Maybe because it can't be factored over the reals?

3. Sep 27, 2007

### menager31

but i read that all pol. can be factored in reals and the higher power of x can be 2

4. Sep 27, 2007

### menager31

(ax2+bx+c)(dx2+ex+f)

ae+bd=1
cf=52
bf+ce=0
be+af+dc=-14
c,a,d,f =/= 0

5. Sep 27, 2007

### robert Ihnot

X^2 +1=0, this polynominal can be factored over the reals?

6. Sep 27, 2007

### Staff: Mentor

All polynomials can be factored in the complex numbers, not the reals.

This has no real roots. Hint: The expression is quadratic in x2.

7. Sep 27, 2007

### CRGreathouse

Isn't that statement equivalent to the Mertens conjecture?

8. Sep 27, 2007

### Hurkyl

Staff Emeritus
Fundamental theorem of real algebra:
Every monic polynomial can be uniquely factored into a product of monic irreducible polynomials. Any irreducible polynomial is either linear or quadratic.​

Last edited: Sep 27, 2007
9. Sep 27, 2007

### genneth

Guys, he's saying that all polynomials with real coefficients can be factors as (at most) quadratics with real coefficients. This is true.
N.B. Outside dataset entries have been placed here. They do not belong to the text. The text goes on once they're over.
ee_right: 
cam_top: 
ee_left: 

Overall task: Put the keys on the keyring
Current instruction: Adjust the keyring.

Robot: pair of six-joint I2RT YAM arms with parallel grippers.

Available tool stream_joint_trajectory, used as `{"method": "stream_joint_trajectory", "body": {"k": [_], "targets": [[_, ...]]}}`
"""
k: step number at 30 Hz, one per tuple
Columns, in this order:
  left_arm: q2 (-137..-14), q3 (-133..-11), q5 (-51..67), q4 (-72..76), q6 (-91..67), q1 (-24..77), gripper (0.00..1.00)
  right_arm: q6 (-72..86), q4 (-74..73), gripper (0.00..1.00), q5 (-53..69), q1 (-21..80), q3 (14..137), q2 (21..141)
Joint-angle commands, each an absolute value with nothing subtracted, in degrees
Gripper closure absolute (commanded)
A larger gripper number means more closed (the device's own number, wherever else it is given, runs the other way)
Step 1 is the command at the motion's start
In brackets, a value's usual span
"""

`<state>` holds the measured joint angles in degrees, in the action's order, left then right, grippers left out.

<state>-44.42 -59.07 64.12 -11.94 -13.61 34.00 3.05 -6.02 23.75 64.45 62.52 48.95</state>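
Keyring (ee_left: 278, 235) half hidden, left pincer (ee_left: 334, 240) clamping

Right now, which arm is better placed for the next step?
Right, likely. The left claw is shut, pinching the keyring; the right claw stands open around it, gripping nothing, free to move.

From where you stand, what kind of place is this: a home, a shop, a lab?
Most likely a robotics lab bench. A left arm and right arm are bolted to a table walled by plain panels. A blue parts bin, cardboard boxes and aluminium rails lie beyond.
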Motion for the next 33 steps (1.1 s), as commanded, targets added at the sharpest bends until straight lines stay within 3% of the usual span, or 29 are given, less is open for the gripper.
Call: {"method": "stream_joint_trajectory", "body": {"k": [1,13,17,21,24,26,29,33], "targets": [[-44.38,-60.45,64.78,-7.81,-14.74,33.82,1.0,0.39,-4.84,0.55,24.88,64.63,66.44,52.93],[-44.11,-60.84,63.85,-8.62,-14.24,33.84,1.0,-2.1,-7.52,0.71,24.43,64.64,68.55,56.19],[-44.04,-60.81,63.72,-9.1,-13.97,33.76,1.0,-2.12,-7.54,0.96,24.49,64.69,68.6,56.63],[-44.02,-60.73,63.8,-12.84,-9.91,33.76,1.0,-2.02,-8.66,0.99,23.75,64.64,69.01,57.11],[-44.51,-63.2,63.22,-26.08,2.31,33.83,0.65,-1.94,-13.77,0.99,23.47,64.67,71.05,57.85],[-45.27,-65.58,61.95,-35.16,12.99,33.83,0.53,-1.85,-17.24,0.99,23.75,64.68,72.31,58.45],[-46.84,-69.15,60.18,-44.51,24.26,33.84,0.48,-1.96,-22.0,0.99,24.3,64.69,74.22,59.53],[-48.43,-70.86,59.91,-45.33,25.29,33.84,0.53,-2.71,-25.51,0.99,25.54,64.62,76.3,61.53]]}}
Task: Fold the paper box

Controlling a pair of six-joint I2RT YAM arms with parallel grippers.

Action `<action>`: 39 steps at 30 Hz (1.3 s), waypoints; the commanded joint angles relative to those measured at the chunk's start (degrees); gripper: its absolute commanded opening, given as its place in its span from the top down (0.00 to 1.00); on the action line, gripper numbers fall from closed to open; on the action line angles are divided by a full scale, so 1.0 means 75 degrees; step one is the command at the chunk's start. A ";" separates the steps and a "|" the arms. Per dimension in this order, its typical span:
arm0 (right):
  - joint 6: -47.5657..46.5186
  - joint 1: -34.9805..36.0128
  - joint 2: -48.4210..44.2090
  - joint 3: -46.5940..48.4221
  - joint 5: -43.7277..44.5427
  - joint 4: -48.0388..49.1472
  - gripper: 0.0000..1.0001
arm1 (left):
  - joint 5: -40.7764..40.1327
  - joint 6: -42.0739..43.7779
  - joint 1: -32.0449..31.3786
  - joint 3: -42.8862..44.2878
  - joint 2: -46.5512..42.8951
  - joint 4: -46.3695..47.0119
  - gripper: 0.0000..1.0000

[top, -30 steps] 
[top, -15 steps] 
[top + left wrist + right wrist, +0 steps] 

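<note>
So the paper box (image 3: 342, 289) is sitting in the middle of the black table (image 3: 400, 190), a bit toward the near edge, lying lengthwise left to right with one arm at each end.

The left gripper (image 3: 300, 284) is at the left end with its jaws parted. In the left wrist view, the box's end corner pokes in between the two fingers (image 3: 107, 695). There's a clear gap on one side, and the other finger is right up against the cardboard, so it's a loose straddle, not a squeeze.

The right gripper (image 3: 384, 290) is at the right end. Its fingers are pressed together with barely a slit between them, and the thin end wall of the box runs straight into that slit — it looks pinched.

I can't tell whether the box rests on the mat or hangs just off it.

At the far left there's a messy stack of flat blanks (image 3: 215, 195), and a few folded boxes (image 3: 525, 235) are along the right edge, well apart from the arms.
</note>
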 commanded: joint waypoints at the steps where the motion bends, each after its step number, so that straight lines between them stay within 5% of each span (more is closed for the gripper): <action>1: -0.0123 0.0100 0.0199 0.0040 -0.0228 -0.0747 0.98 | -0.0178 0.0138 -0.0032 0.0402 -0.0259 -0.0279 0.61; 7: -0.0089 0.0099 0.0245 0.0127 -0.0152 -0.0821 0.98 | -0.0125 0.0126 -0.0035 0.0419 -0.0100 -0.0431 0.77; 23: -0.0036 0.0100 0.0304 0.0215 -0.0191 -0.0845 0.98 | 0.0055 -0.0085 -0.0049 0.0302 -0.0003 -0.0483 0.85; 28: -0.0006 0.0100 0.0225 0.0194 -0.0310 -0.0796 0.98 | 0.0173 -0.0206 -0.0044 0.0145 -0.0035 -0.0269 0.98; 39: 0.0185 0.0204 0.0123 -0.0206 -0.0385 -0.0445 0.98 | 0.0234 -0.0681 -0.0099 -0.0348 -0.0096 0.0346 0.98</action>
Last edited by a moderator: Sep 27, 2007
10. Sep 27, 2007

### Staff: Mentor

As the equation has no real roots, you are looking for the product of a pair of quadratics.
You don't need a and d. Since ad=1, you can scale the two polynomials to make a and d equal to 1.

This is the source of your problems. Try again.

11. Sep 27, 2007

### Staff: Mentor

Did you read the guidelines? Don't post complete solutions.

12. Sep 27, 2007

### genneth

Apologies -- got lazy.